Saki wanted the world to listen to her. Whereas her sister's side of the room was cluttered with unclosed books, unemptied rubbish bins and an unmade bed, forming a stew of disorder, Saki's side consisted of structures and systems.

Her books were arranged just so, lined on top of her white cupboard, that they stood perfectly against the wall, in alphabetical order, and she'd made sure her covers had no wrinkle in them. Her dolls were pressed in the furthest corner of the room, aflame with the dwindling golden after-shine of the sun.
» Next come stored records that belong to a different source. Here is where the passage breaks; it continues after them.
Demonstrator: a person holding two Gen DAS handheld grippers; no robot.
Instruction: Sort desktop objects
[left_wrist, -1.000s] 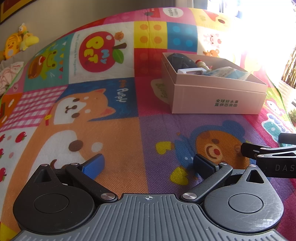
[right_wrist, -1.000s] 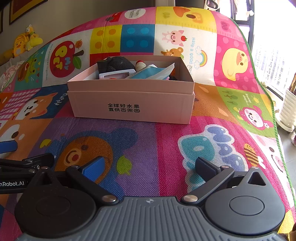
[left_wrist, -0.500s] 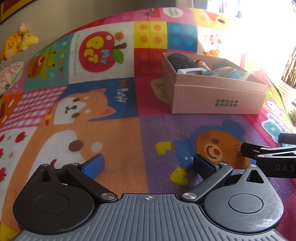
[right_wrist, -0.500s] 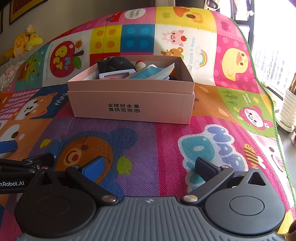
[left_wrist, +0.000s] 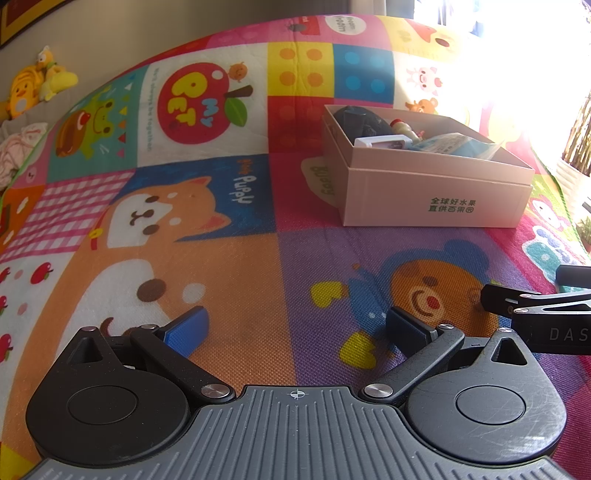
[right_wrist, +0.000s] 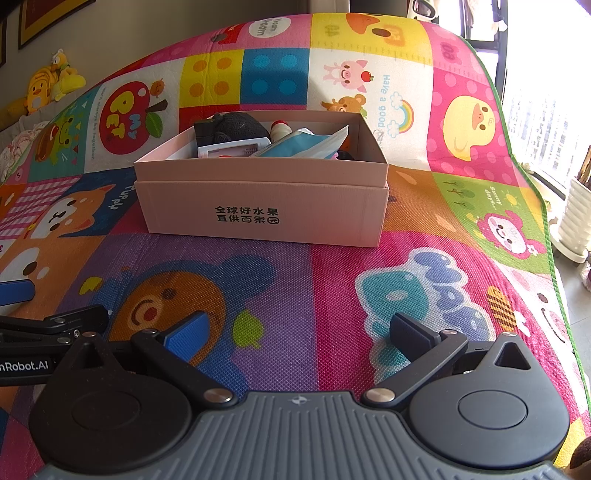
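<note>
A pink cardboard box (right_wrist: 258, 206) (left_wrist: 436, 199) stands on the cartoon play mat, straight ahead in the right wrist view and at the upper right in the left wrist view. Inside it lie a dark bundle (right_wrist: 236, 127), a white flat device (right_wrist: 232, 149), a small bottle (right_wrist: 279, 129) and a blue packet (right_wrist: 303, 146). My left gripper (left_wrist: 295, 326) is open over the mat with nothing between its fingers. My right gripper (right_wrist: 297, 332) is open too, short of the box. Each gripper shows at the edge of the other's view.
The colourful mat (left_wrist: 184, 221) covers the whole surface. Plush toys (left_wrist: 33, 86) sit by the wall at the far left. A white ribbed pot (right_wrist: 576, 221) stands off the mat's right edge, near a bright window.
</note>
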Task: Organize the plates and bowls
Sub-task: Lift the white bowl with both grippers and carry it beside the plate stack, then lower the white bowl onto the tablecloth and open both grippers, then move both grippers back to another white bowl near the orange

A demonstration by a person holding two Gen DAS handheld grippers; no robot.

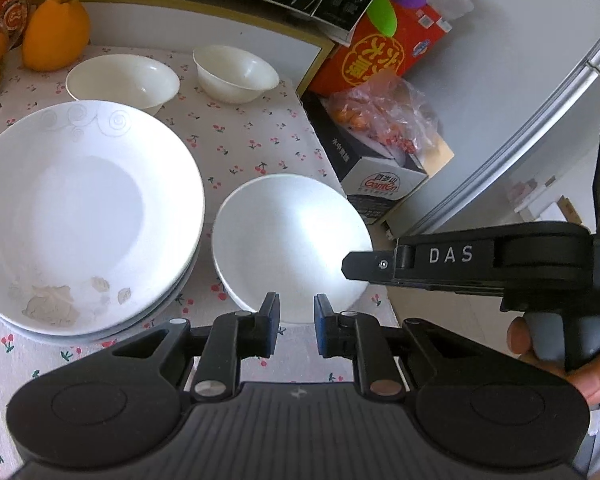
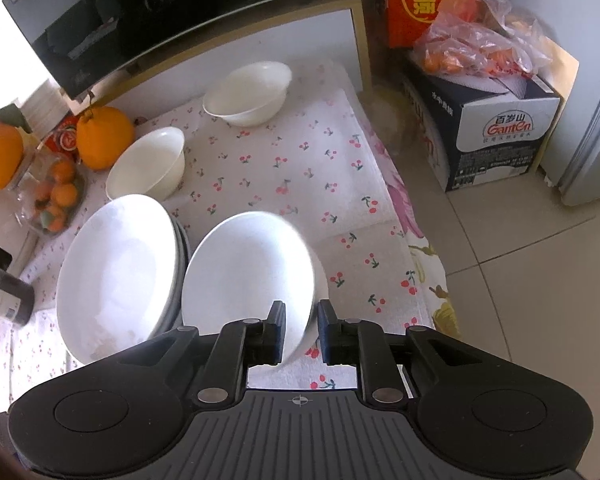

Hiyoko's possessions were strewn all over the floor, peeking out from under her bed, riddled with old dust and she'd thrown most of her old toys and dirty bottles on top of her wardrobe, where they were slowly disintegrating with every coming year. Saki's most prized possessions weren't anywhere to be seen or shown; they were well hidden secrets that nobody else could touch.
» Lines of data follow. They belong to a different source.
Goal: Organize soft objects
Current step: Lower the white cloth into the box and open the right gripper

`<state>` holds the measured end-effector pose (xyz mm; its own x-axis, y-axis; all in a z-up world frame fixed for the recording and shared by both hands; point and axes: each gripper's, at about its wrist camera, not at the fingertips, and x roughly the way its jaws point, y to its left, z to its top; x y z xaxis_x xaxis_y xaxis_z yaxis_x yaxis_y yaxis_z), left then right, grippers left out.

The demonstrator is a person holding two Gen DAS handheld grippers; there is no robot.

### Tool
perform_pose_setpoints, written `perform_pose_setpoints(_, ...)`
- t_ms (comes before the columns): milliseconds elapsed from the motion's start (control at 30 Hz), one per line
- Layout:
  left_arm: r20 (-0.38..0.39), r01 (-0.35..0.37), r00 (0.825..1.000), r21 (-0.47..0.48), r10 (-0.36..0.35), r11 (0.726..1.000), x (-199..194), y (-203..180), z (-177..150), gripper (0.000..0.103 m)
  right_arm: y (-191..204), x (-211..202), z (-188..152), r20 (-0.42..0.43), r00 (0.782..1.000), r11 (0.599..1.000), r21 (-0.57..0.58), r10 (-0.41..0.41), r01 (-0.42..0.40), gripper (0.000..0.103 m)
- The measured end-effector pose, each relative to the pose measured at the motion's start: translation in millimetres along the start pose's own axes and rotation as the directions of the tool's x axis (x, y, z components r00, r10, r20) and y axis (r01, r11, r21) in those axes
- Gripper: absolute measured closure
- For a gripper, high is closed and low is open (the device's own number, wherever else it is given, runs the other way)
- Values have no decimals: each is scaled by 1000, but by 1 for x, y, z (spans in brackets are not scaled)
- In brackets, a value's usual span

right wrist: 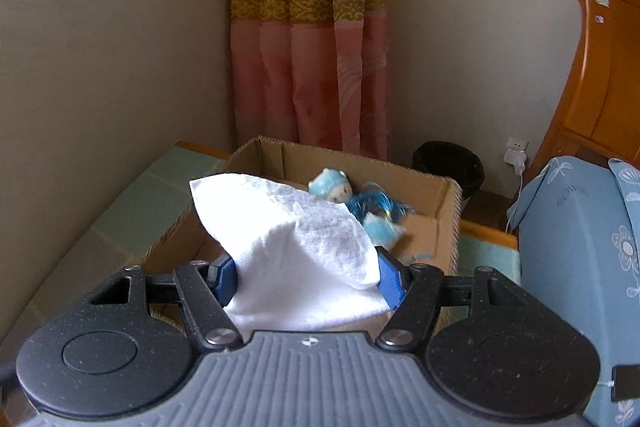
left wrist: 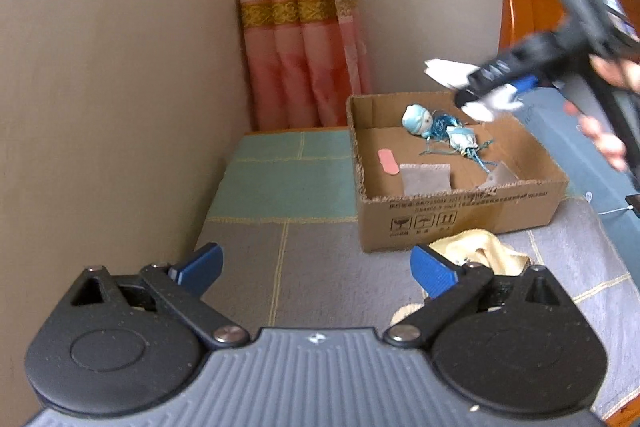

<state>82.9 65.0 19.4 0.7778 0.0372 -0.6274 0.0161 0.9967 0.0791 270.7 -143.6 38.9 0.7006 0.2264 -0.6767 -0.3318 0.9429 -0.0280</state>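
The white cloth (right wrist: 296, 247) sits clamped between the blue pads of the right gripper (right wrist: 306, 277), its folded bulk rising forward from the jaws toward 11 o'clock in the right wrist view. Its long axis runs roughly along the gripper's pointing line, with the free end hanging over the near wall of the cardboard box (right wrist: 446, 223). The box lies dead ahead of this gripper, at 12 o'clock and slightly below, so the coming move looks like a short carry forward and a release over the open floor of the box.

Inside the box a small doll in a blue hat (right wrist: 330, 187) lies toward the far wall, at about 1 o'clock from the cloth. The left wrist view also shows a pink strip (left wrist: 388, 161) and a grey square of fabric (left wrist: 426, 179) on the box floor.

The left gripper (left wrist: 316, 267) stands with its jaws spread wide and nothing between them. A cream cloth (left wrist: 480, 253) lies on the patchwork bedcover (left wrist: 320, 259) against the box's near wall, at 1 o'clock from that gripper, partly hidden behind its right finger. The left hand is much nearer to that piece, and the right is the one placed for the box.

A pink curtain (right wrist: 308, 47) hangs in the corner beyond.
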Motion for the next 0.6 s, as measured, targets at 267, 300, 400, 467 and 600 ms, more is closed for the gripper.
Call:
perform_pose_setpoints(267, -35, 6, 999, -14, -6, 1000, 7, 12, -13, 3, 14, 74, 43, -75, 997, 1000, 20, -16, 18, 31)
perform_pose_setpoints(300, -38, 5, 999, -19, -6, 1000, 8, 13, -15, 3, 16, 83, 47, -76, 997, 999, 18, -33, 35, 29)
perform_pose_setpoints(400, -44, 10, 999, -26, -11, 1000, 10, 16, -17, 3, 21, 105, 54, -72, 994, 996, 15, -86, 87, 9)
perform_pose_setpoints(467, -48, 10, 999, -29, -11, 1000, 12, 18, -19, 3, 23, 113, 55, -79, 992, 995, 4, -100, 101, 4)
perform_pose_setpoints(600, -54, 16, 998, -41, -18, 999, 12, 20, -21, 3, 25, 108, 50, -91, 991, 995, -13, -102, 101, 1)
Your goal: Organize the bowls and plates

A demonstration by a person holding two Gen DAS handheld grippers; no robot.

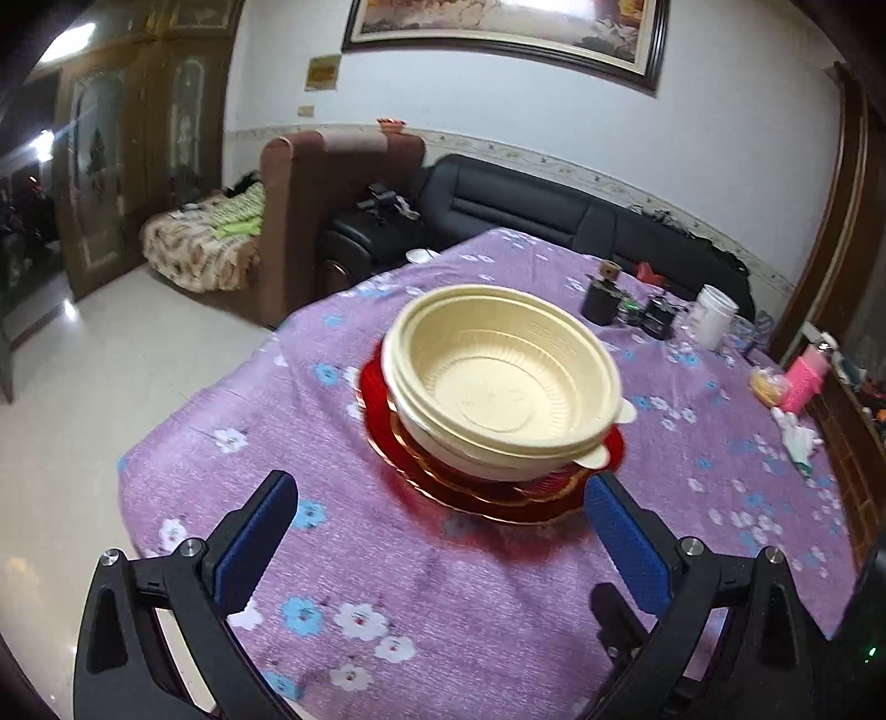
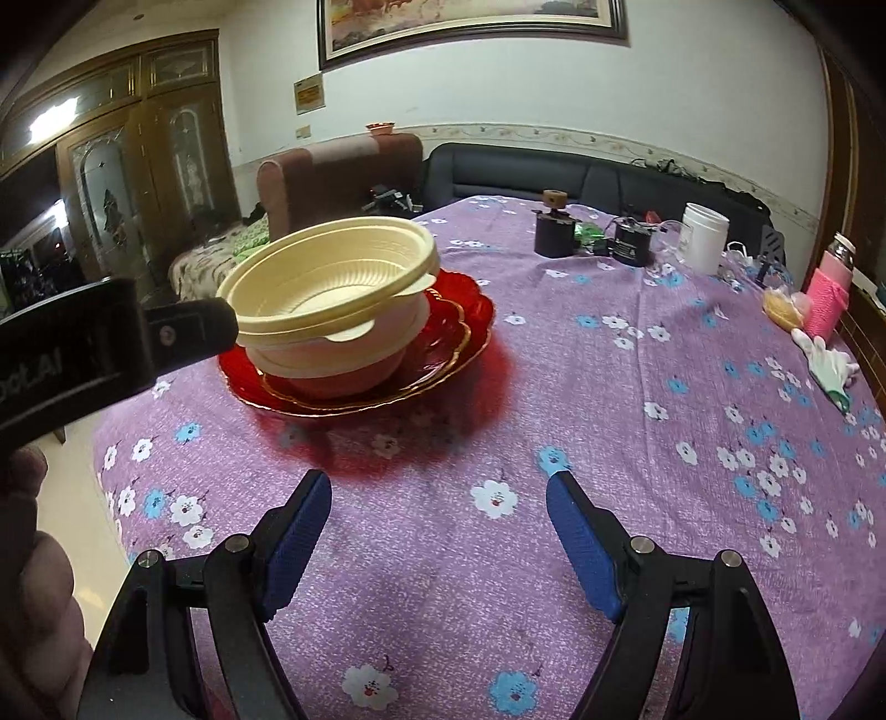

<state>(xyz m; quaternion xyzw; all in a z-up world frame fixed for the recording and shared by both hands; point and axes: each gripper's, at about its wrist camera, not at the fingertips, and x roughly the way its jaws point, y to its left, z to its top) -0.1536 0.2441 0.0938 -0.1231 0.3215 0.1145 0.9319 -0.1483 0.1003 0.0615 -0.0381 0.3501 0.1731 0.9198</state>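
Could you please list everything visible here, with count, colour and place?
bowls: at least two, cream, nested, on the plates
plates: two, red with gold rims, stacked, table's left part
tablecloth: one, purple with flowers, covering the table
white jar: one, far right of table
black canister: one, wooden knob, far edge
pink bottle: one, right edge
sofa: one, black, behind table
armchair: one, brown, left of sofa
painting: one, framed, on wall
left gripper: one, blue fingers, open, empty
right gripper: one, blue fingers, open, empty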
She had a secret drawer in her desk, which was to be opened by cleverly pressing down the iron joint, and here she kept the rabbit skull she'd found when she was six, and the snail shells from the back door.
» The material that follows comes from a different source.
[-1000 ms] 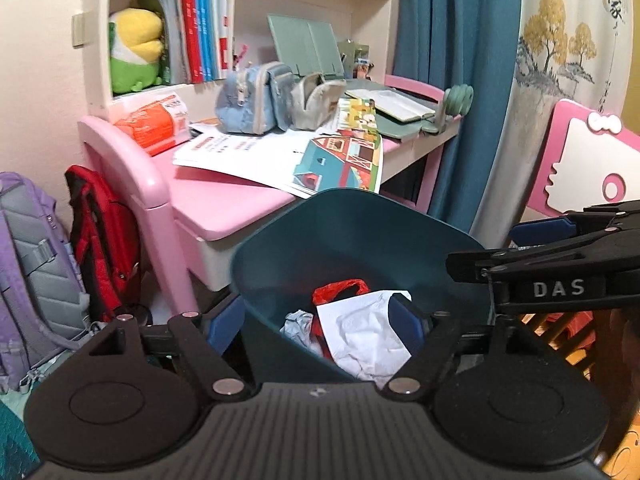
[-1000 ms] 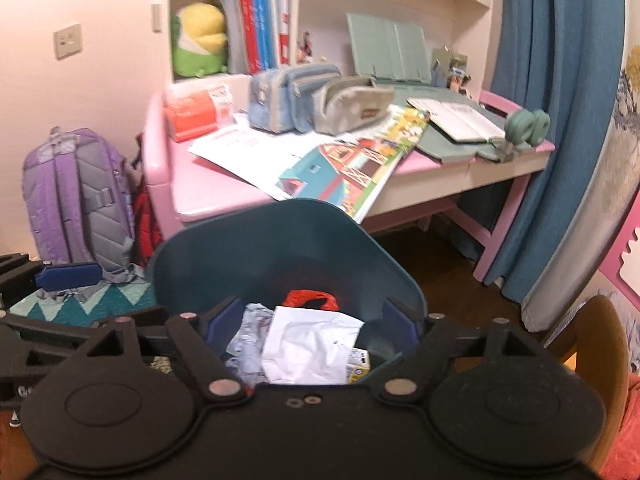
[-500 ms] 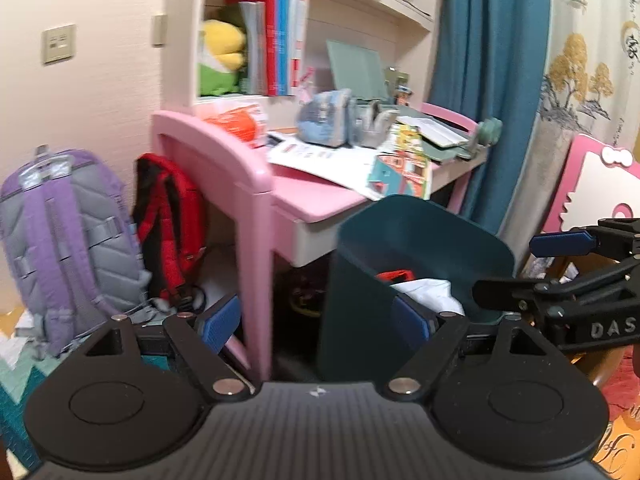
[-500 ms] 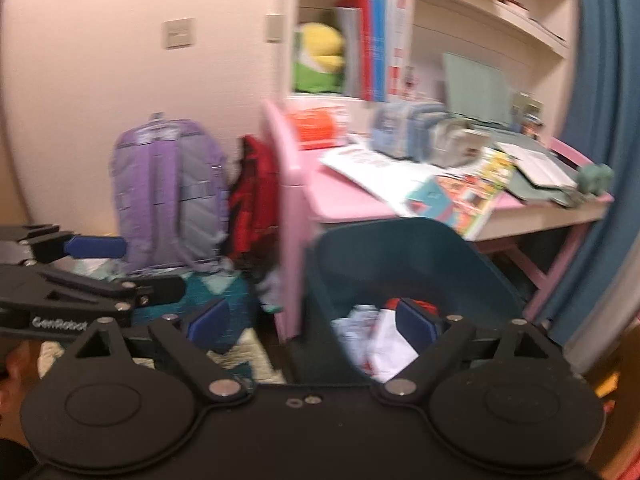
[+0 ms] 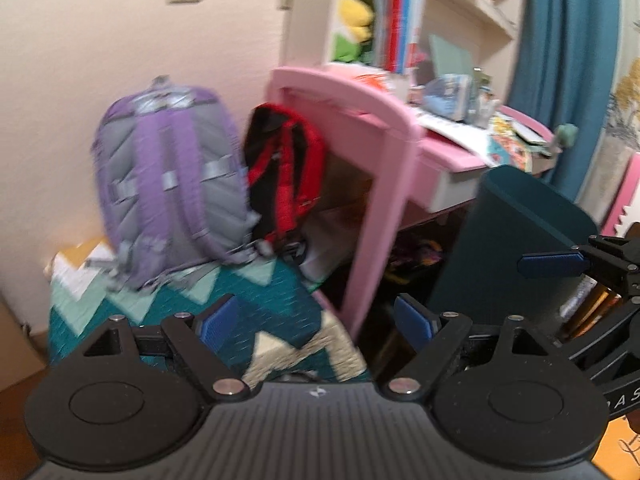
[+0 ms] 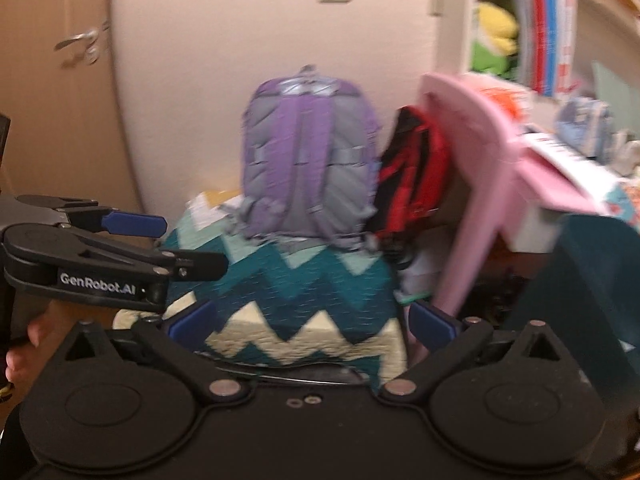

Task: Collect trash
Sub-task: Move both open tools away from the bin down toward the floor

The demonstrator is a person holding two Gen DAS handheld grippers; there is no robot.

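Teal bin (image 5: 516,236) upright, mouth upward

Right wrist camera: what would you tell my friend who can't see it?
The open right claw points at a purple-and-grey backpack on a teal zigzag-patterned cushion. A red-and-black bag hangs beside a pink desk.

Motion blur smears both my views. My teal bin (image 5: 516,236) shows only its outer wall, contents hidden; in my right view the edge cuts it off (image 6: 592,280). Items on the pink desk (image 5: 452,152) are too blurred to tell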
A rusty tin box was hidden under her bed, under a rotting, removable floorboard. The treasures therein dated back a couple of years, but some were recent as well; she'd kept the pearl necklace that was originally the mother's, a notebook written in an script and a code Saki had invented by herself, the red box with matches and the stack of money she'd stolen from Hiyoko's purse.

They weren't any shameful secrets, to any outsider at least, but to Saki they held a world of worth that warranted close observation and a suitable hiding place.

She arranged herself on her bed, ignoring the popping of her joints as they relaxed, pressing her nose into her pillow. She sighed into the scent of beard moss and sweat.

She could not remain here.

She should make plans, Saki knew, but she did nothing. She propped herself up, hand under her chin and waited until pins and needles twinged in her biceps. There were various possibilities, but each one was as improbable and undesirable as the next.

She had little to no money, and no interesting aunts and uncles spread out over the Lands, for she'd never heard the mother speak of them. In fact, she thought they wouldn't be staying in Konoha, if they did have family left.

There was nothing holding Saki back from leaving, except the creeping fear of an unknown future and the realization that she had nowhere to go; if she went, something bad might happen.

Saki pleased herself with excuses, persuading herself with the idea that she would leave someday. Until then, she would wait patiently and prepare, but as the days went on it became clearer that someday was many months, and even years, away.

There was little that prevented her from leaving, and there was nothing that made her stay.

Nobody would particularly care if she left; Hiyoko cared for herself and the mother was so far removed from anything resembling a parent that it did not matter whether she was present or not.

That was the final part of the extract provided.